Data excerpt:
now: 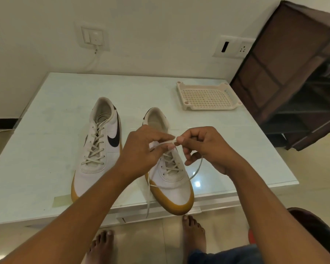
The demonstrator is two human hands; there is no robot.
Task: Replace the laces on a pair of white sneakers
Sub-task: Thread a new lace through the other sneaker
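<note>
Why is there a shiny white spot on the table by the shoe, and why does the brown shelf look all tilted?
Head view: the spot is likely a light's reflection glaring off the glossy table beside the nearer sneaker; same head view, the wide-angle lens bends and tilts things near the edges, like the brown shelf; light is dim, shadows soft.

Both hands meet at mid-frame, left hand (141, 149) and right hand (204, 147) each pinching with thumb and fingertips, forearms reaching forward.
</note>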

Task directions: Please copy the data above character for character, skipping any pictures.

Response area:
now: 
The demonstrator is two human hands; there is no robot.
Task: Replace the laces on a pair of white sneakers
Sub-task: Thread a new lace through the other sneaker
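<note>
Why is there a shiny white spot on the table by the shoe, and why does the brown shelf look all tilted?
Head view: the spot is likely a light's reflection glaring off the glossy table beside the nearer sneaker; same head view, the wide-angle lens bends and tilts things near the edges, like the brown shelf; light is dim, shadows soft.

Both hands meet at mid-frame, left hand (141, 149) and right hand (204, 147) each pinching with thumb and fingertips, forearms reaching forward.
</note>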

This exercise requires no additional answer.